Your instructions - Restate word for word the lines of the material below, from the line with "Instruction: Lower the" to the line with "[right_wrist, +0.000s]", both lines included, and no others.

Provided data -

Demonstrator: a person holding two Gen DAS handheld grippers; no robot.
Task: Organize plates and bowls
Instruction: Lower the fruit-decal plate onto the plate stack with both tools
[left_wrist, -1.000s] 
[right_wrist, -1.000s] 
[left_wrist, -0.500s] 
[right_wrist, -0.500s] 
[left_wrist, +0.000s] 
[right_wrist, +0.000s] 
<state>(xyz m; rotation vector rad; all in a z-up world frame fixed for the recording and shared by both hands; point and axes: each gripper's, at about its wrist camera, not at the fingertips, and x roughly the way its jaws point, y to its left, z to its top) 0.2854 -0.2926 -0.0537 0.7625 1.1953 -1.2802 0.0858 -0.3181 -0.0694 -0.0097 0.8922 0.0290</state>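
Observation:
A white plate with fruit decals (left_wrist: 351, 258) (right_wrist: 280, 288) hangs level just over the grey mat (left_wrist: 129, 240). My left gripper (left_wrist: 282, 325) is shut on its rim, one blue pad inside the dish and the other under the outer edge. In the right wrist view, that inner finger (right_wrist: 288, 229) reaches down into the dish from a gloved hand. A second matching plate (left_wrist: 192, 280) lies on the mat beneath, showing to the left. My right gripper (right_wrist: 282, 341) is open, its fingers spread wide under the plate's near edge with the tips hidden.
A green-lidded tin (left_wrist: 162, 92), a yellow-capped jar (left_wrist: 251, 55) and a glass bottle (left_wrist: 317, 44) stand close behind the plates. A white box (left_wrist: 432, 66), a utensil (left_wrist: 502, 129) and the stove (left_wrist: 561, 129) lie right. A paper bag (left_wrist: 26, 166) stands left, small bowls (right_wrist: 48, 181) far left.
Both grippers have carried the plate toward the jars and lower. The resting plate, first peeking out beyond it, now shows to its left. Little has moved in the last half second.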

Response to the exercise -
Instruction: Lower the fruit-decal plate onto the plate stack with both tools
[left_wrist, -1.000s] 
[right_wrist, -1.000s] 
[left_wrist, -0.500s] 
[right_wrist, -0.500s] 
[left_wrist, +0.000s] 
[right_wrist, +0.000s] 

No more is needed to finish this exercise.